▶ _Exercise_:
Set down again exactly the lines of the listing below that fall between the line holding "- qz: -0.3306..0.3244" and the line holding "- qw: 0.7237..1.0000", inclusive.

▶ _Record set_:
____

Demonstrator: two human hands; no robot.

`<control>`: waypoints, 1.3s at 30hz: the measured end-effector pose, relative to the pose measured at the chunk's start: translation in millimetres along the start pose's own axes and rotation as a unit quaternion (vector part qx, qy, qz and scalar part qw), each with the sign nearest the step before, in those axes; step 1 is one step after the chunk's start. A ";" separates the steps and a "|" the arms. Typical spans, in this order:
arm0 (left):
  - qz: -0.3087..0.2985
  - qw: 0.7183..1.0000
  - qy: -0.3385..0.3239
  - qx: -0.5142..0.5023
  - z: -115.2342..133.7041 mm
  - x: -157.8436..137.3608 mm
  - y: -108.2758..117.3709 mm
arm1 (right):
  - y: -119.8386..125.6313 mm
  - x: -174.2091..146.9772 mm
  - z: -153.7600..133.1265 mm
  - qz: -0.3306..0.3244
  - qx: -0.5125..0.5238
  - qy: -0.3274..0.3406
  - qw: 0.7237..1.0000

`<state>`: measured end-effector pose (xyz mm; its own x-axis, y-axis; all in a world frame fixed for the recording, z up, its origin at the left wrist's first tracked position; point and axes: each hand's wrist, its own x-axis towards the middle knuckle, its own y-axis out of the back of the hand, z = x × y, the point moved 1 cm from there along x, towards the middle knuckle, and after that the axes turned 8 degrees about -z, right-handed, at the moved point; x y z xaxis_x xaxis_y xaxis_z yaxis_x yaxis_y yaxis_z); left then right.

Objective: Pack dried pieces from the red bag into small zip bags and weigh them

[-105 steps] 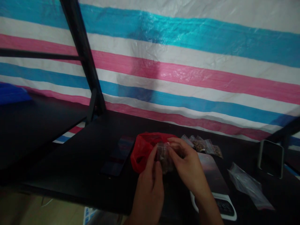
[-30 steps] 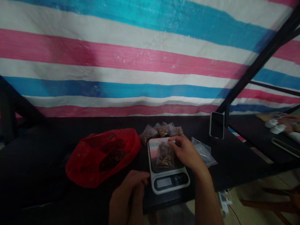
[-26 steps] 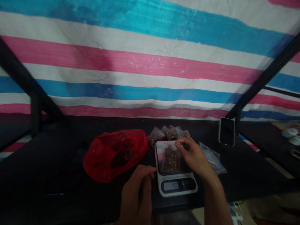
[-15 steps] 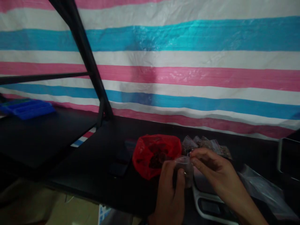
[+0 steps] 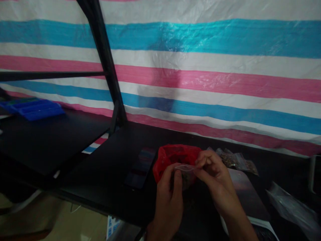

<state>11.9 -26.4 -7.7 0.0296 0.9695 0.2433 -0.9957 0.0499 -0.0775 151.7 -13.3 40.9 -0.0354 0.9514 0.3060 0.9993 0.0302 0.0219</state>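
Observation:
Between my two hands is a small clear zip bag (image 5: 187,177), its mouth edge running across from one hand to the other. My left hand (image 5: 168,195) pinches the bag's left side with thumb and fingers. At the right end of its top edge, the fingertips of my right hand (image 5: 215,177) are closed on it. Right behind the bag lies an open red plastic bag (image 5: 165,157) with dark contents, partly covered by my hands. A scale (image 5: 247,192) with a flat plate sits beside my right forearm, which hides part of it.
Several filled zip bags (image 5: 235,159) lie behind the scale. Flat clear bags (image 5: 292,204) rest on the right. A dark phone (image 5: 140,169) lies left of the red bag. Blue trays (image 5: 41,108) stand on the far-left table, past a black post (image 5: 106,63). Striped sheeting (image 5: 225,80) hangs behind.
Both hands and the zip bag have moved left, off the scale's edge to in front of the red bag. The bag's mouth is now stretched between the hands. The camera view has shifted slightly.

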 end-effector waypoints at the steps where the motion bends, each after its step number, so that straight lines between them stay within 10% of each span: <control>1: -0.003 1.000 0.001 0.001 0.2 0.7 2.2 | -3.8 1.5 0.7 -0.003 -0.004 0.002 1.000; 39: 0.045 0.996 0.012 -0.079 -15.4 7.6 14.1 | -26.1 9.6 14.7 -0.034 -0.023 -0.001 0.999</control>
<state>-0.7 -14.7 -21.8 -0.0543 0.9771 0.2055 -0.9684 -0.0014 -0.2493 125.4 -0.5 29.3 -0.1036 0.9479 0.3013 0.9930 0.0811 0.0862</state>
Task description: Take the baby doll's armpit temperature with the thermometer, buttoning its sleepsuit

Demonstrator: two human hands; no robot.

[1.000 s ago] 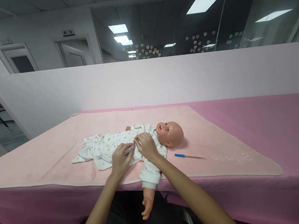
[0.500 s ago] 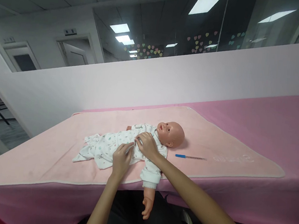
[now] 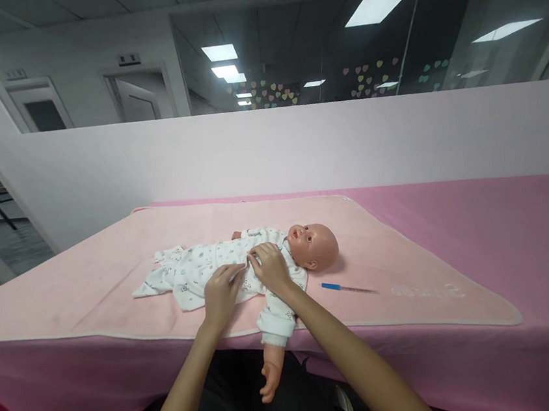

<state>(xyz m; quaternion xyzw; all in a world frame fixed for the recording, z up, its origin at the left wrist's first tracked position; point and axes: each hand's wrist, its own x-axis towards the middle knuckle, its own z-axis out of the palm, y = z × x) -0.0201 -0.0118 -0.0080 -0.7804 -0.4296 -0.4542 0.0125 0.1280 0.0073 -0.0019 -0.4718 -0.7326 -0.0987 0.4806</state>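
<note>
A baby doll (image 3: 320,246) lies on its back, its bald head to the right and its face turned up. It wears a white printed baby gown (image 3: 193,272), whose hem spreads to the left. My left hand (image 3: 219,293) pinches the gown's front edge at the chest with fingers and thumb. Just right of it, my right hand (image 3: 269,267) rests on the chest, fingertips closed on the same bit of cloth. Whether a tie or fastener sits between the fingertips is hidden. The doll's near arm (image 3: 271,370) hangs over the table's front edge.
Right of the doll lies a thin stick with a blue end (image 3: 339,287), like a thermometer. Under both is a peach blanket (image 3: 85,277) with a pale border, on a pink tablecloth (image 3: 506,243). A white wall (image 3: 240,156) with a window above stands behind.
My left hand has shifted very slightly to the left, its fingertips still at the gown's edge. My right hand and the doll stay in place.
</note>
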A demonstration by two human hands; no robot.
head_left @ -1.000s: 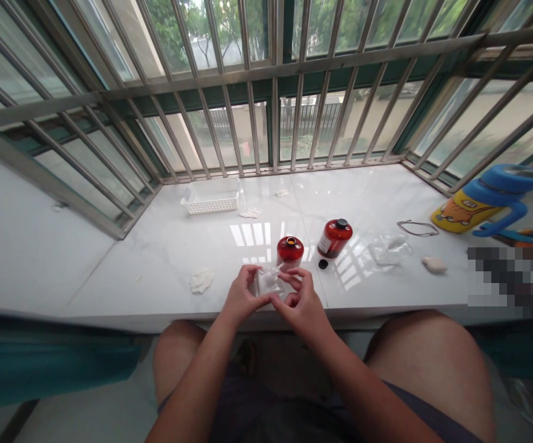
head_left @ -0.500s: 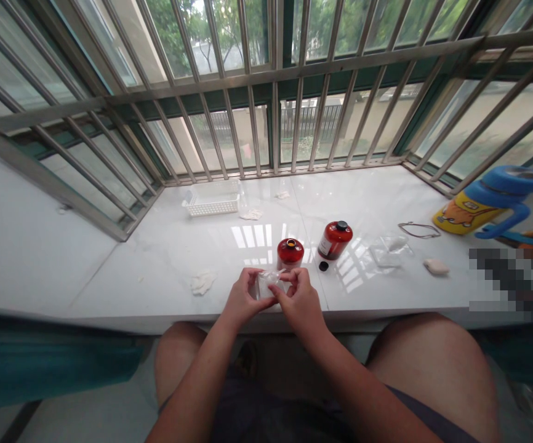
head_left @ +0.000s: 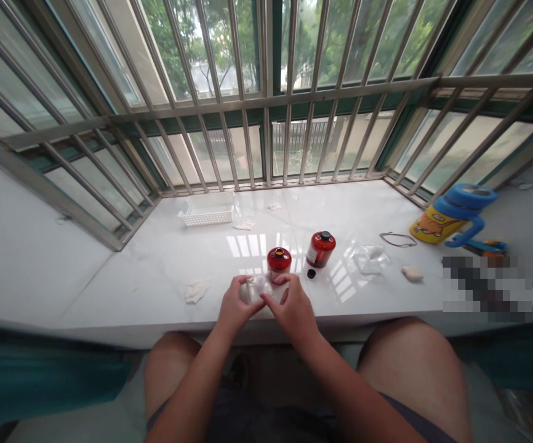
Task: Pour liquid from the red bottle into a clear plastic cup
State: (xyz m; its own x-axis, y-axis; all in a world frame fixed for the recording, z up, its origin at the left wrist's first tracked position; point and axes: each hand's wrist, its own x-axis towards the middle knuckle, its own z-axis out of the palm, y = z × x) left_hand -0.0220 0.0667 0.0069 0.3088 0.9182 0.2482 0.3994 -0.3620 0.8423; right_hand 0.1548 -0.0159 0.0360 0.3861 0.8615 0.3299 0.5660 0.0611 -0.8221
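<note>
A small clear plastic bag (head_left: 258,288), with something whitish in it, is held low over the counter's front edge. My left hand (head_left: 236,304) grips the bag's left side between thumb and fingers. At its right side is my right hand (head_left: 293,306), thumb and fingers curled in on the bag's edge. Just beyond my hands stands an uncapped red-brown bottle (head_left: 279,261), its lower part hidden by them. A second red-brown bottle (head_left: 321,249), with a black cap on, stands to its right. A loose black cap (head_left: 311,274) lies between the bottles and the front edge.
On the white counter (head_left: 141,277) are a white basket (head_left: 206,215), a crumpled tissue (head_left: 196,291), another clear plastic bag (head_left: 370,258), a pale lump (head_left: 413,274), a thin loop (head_left: 396,239) and a blue-yellow flask (head_left: 448,215). Metal window bars (head_left: 266,103) rise behind.
The view has shifted, so everything sits a little left and lower. My right thumb and fingers have moved slightly on the bag, and more of its contents show. Bottles and cap keep their places.
</note>
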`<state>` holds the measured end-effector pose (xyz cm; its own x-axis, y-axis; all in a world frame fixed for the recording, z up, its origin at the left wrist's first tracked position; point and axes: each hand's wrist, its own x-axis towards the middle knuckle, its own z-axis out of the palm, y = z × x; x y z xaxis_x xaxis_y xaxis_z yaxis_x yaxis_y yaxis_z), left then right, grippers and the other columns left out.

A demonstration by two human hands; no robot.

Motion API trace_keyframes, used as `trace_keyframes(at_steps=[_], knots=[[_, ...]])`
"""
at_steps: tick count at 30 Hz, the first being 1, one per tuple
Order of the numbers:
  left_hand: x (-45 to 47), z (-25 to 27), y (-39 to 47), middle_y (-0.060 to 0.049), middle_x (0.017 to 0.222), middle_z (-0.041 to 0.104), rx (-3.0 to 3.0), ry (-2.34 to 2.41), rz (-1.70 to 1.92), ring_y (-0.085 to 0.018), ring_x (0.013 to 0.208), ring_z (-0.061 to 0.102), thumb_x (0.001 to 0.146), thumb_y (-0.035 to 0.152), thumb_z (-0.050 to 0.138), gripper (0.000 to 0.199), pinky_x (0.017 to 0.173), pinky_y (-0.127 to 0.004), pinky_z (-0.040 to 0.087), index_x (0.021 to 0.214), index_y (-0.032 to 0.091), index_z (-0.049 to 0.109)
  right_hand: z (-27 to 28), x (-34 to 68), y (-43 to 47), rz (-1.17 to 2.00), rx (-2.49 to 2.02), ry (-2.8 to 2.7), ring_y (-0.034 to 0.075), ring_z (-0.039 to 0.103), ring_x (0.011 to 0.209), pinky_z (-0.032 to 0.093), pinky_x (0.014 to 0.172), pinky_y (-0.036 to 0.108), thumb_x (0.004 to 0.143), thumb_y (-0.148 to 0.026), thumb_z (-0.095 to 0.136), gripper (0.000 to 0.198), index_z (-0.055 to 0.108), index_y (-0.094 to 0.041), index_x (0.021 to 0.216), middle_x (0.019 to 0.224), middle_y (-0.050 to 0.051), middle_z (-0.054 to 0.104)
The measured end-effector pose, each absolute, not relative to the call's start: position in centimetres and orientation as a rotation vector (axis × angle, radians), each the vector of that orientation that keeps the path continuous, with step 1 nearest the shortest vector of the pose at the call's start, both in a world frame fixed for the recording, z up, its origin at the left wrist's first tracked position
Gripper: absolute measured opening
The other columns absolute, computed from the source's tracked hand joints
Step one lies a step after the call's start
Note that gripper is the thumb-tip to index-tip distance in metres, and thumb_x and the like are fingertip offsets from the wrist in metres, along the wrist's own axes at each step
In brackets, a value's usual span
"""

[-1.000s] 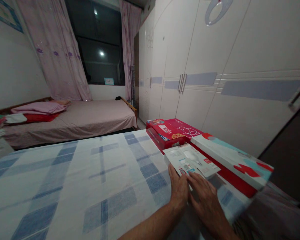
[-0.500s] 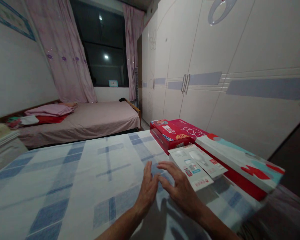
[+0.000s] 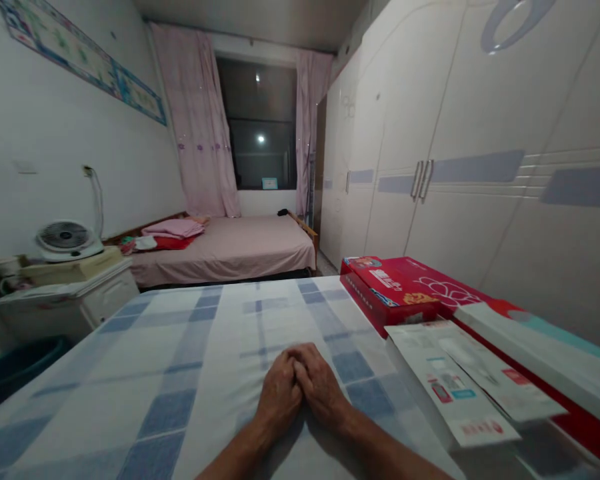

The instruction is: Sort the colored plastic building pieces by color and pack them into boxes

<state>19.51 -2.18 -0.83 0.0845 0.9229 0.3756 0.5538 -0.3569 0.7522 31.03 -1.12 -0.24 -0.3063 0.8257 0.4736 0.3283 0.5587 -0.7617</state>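
My left hand (image 3: 281,388) and my right hand (image 3: 321,383) rest clasped against each other on the blue-and-white checked sheet (image 3: 175,387). Their fingers are folded in, and no object shows between them. To the right of my hands lie two flat white packets (image 3: 453,387) printed with pictures, partly overlapping. Behind the packets sits a red box (image 3: 387,283) with coloured print. A long white, red and teal box (image 3: 545,360) runs along the packets' right side.
A second bed (image 3: 240,247) with folded pink and red cloth stands by the curtained window. White wardrobes (image 3: 455,220) line the right wall. On the left, a fan (image 3: 67,237) sits on a white cabinet (image 3: 113,290), with a dark tub (image 3: 23,367) below.
My hands, previously apart with fingers spread and tips close, have come together and folded. The view has turned left and up, bringing the fan and cabinet into sight.
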Motion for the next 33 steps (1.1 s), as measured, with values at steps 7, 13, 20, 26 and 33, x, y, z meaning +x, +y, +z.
trace_keyframes(at_steps=[7,13,20,26,33], knots=[[19.64,-0.98,-2.02,-0.012,0.113,0.064,1.965,1.408,1.196,-0.021,0.108,0.057,0.073,0.013,0.044,0.037,0.1,-0.035,0.04,0.106,0.013,0.062,-0.28,31.57,-0.62,0.782,-0.947,-1.854,0.016,0.055,0.1,0.042,0.093,0.03,0.09,-0.018,0.041,0.025,0.06,-0.02,0.105,0.103,0.004,0.06],[19.6,-0.52,-2.35,-0.011,0.113,0.064,1.977,1.365,1.2,-0.02,0.108,0.056,0.074,0.012,0.044,0.037,0.1,-0.034,0.04,0.108,0.014,0.061,-0.18,31.59,-0.87,0.801,-0.962,-1.827,0.016,0.057,0.099,0.044,0.092,0.03,0.09,-0.02,0.041,0.025,0.061,-0.02,0.104,0.102,0.004,0.062],[19.47,-0.54,-2.34,-0.011,0.113,0.064,1.988,1.334,1.22,-0.021,0.109,0.057,0.075,0.013,0.044,0.038,0.1,-0.036,0.041,0.108,0.016,0.062,0.13,31.63,-1.17,0.772,-0.971,-1.825,0.017,0.059,0.097,0.045,0.09,0.03,0.088,-0.021,0.041,0.024,0.062,-0.02,0.1,0.098,0.004,0.063],[19.72,-0.7,-2.06,-0.012,0.112,0.065,1.974,1.356,1.233,-0.021,0.107,0.058,0.076,0.013,0.043,0.038,0.099,-0.035,0.042,0.109,0.014,0.063,-0.16,31.72,-0.8,0.759,-0.951,-1.842,0.017,0.059,0.097,0.045,0.091,0.03,0.089,-0.022,0.041,0.025,0.062,-0.02,0.101,0.099,0.004,0.063],[19.68,-0.66,-2.09,-0.013,0.113,0.064,2.0,1.35,1.213,-0.023,0.108,0.058,0.075,0.013,0.045,0.039,0.099,-0.037,0.042,0.109,0.013,0.063,-0.55,31.68,-0.57,0.77,-0.939,-1.839,0.017,0.058,0.099,0.044,0.092,0.032,0.088,-0.019,0.042,0.025,0.062,-0.02,0.102,0.101,0.005,0.063]])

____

▶ _Output for this exercise_:
  - qz: -0.3306..0.3244
  - qx: -0.5125..0.5238
  - qy: -0.3274..0.3406
  - qw: 0.7237..1.0000

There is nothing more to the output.